La mujer sonrió. Parecía aliviada, Donahue se la había ganado por completo. En aquel momento debería haberme callado para que siguiera el expolio. Aquella mujer no abandonaría el ara hasta la última gota de su sangre. Sin embargo, me molestaba que el irlandés y el prestamista hubieran decidido saquear a alguien sin mi consentimiento. Al fin y al cabo yo era allí el jefe del cotarro y quien tenía que decidir esas cosas, así que volví hacia la mesa con el soñoliento criado arrastrando los pies detrás de mí y dispuesto a poner a la señora en la calle por cualquier medio, cuando la manaza de Manfred se posó en mi hombro.
—Jefe rápido arriba —dijo con su particular brusquedad.
—Dile que ahora voy —respondí.
—Ahora, ahora. ¡Jefe rápido arriba! —insistió apremiante.

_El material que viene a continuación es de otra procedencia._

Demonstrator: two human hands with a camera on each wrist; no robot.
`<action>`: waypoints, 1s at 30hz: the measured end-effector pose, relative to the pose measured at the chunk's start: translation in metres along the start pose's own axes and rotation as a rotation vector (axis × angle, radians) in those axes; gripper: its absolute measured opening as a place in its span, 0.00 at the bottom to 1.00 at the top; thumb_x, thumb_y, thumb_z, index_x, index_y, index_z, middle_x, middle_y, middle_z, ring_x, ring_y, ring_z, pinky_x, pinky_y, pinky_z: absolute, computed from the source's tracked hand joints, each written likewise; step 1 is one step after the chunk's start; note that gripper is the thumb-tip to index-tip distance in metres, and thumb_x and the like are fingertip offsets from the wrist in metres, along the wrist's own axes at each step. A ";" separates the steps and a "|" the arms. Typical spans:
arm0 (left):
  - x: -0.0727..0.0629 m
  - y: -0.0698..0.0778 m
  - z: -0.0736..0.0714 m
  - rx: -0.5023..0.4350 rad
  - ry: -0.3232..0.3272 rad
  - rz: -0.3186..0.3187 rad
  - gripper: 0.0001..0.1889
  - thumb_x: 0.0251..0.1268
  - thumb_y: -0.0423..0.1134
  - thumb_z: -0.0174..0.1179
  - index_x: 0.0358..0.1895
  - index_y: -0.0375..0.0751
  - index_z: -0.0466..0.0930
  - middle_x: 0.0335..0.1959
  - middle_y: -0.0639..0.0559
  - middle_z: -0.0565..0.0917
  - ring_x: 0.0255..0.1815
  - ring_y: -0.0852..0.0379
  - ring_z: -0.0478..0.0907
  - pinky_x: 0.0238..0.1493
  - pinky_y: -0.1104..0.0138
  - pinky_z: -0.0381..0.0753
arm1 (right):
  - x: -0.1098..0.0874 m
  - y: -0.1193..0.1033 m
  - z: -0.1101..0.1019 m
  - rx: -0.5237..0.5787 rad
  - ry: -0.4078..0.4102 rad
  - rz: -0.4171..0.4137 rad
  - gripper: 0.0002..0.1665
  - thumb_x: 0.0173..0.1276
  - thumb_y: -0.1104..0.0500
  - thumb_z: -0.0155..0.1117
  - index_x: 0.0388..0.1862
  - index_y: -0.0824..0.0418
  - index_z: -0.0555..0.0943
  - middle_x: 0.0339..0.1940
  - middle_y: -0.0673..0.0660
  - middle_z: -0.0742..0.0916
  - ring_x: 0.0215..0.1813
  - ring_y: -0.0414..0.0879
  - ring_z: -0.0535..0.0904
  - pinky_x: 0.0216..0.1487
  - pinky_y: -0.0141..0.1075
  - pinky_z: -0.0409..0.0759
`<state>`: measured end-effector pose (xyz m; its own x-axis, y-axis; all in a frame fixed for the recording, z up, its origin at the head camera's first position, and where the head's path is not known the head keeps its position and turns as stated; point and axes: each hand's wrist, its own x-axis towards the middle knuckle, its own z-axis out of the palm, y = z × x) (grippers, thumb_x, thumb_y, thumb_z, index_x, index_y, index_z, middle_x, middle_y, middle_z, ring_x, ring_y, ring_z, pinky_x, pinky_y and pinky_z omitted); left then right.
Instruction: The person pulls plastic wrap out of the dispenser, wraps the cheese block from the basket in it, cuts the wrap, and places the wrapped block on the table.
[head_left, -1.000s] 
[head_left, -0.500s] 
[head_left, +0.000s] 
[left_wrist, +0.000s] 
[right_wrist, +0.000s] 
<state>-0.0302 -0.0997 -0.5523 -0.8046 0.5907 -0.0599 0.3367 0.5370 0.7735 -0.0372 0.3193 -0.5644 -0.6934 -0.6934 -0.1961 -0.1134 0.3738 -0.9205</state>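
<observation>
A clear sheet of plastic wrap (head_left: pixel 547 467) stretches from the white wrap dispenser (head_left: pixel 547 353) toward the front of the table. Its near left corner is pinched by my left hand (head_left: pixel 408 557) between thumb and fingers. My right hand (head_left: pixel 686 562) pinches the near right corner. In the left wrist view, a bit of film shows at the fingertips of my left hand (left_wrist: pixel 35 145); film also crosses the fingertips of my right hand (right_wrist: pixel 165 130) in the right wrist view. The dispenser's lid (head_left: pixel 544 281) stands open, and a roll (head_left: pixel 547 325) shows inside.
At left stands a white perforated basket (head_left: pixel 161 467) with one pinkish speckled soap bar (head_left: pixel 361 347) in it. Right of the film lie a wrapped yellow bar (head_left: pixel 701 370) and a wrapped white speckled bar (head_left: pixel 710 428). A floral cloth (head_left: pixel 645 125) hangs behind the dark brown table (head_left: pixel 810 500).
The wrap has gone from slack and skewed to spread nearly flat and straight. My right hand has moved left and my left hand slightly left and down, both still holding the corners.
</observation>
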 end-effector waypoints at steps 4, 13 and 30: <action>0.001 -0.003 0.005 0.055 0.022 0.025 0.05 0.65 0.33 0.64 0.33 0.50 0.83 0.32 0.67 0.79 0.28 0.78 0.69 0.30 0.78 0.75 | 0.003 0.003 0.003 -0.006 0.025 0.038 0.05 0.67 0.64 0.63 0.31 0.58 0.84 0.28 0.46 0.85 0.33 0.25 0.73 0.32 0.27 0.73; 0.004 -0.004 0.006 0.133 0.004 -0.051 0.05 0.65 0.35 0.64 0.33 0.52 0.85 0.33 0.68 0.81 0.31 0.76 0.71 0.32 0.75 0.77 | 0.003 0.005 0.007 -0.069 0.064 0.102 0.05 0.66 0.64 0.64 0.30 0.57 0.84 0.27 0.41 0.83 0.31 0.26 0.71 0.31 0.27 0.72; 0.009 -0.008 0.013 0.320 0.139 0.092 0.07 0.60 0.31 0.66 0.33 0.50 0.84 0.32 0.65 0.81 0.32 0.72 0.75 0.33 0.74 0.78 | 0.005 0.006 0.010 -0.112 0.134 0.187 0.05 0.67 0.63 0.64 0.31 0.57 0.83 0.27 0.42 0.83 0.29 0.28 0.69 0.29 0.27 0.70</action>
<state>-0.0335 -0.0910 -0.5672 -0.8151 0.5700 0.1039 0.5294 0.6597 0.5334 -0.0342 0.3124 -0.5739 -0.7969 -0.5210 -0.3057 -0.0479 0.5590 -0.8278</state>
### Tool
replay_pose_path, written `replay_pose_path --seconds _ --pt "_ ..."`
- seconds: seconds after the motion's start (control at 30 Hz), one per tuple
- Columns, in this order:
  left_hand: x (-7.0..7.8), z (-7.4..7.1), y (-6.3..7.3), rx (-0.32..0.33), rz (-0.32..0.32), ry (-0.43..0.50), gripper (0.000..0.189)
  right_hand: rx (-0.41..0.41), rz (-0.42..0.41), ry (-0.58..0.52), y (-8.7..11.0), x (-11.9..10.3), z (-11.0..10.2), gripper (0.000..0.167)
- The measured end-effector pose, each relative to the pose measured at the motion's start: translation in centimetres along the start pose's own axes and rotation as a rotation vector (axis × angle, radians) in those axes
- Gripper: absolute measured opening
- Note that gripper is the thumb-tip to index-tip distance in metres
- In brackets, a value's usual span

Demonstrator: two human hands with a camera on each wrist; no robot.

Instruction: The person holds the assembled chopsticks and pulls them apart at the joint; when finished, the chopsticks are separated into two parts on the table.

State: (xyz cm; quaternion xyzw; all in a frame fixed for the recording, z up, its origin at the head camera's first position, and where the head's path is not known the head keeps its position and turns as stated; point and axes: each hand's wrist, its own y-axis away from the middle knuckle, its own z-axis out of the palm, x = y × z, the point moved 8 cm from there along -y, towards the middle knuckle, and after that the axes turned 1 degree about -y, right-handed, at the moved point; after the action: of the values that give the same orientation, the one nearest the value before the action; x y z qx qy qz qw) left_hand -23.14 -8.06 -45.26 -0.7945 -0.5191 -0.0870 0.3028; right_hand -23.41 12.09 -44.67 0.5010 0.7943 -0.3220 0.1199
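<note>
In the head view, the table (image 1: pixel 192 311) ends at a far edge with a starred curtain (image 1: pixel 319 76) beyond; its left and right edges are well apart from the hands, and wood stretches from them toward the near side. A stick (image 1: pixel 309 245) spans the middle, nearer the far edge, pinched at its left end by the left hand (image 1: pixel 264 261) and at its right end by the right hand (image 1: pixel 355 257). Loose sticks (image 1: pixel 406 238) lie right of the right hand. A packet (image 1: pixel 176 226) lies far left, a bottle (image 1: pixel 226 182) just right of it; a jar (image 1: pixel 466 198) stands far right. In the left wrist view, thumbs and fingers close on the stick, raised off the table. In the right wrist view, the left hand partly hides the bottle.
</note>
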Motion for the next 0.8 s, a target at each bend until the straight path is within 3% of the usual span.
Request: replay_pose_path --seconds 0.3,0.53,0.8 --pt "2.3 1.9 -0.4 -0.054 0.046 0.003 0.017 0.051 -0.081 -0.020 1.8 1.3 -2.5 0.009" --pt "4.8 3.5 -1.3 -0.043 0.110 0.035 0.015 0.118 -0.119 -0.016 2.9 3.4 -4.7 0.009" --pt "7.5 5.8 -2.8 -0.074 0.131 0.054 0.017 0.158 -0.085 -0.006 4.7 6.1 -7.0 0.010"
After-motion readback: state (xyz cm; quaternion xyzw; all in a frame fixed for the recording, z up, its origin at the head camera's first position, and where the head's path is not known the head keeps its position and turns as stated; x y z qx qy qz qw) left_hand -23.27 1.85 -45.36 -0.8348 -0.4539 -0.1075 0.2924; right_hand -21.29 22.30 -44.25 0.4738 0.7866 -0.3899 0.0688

Manfred era el último fichaje del negocio, y sospecho que el factor determinante de su elección fue su escaso conocimiento del castellano. Desde que nuestro magnánimo monarca Felipe III y su ínclito valido el duque de Lerma firmaran la paz con los Países Bajos, Francia, Inglaterra y qué sé yo cuanta gente más, la mayoría de los veteranos de los Tercios vagabundean por Europa a la espera de mejores tiempos en que la rapiña y el saqueo sean otra vez legales. La gran mayoría de ellos acaban recalando en Madrid en busca de recompensas o destinos, lo que a menudo se traduce en putas y una buena esquina en el barrio de Lavapiés donde cobrar peaje. Otros se inclinan por la mendicidad sinfónica, curioso invento de los alemanes, pero Manfred es de los que en vez de ganarse unas meajas cantando a coro en la puerta de alguna iglesia optaron por alquilar el hierro. Lo cierto es que tiene buena estampa para el empleo; es grande, rubicundo, zambo y un poco agobiado de espaldas, perilla en gancho y bigotes de guardamano. Apenas habla castellano, pero se hace entender con señas perentorias y el habla de germanía con que se manejan en el ejército. En cualquier caso es hombre de pocas palabras. Ahorra las amenazas. Es de los que te metería una cuarta de hierro en los riñones antes de que tú te calentaras lo suficiente como para empezar a insultarlo. En su ambiente, eso marca la diferencia. Pero también ha tenido suerte, como atestiguan los despachos que siempre lleva consigo en su cañón de lata. No es un vulgar rufián. Sus documentos aseguran que participó en la toma de Ostende, sitio al que yo también asistí, y luego en los asaltos de Oldessel y Rheinberg, donde cayó herido de arcabuz en la pierna derecha. De resultas le quedó sólo una leve cojera que hace su andar más chulesco.
—Ahora, ahora, jefe rápido arriba —insistió mascando las palabras.
Hice una señal a Rafael para que estuviera atento a lo que ocurría y, de camino a la escalera, empujé al criado de la señora en dirección a su banqueta.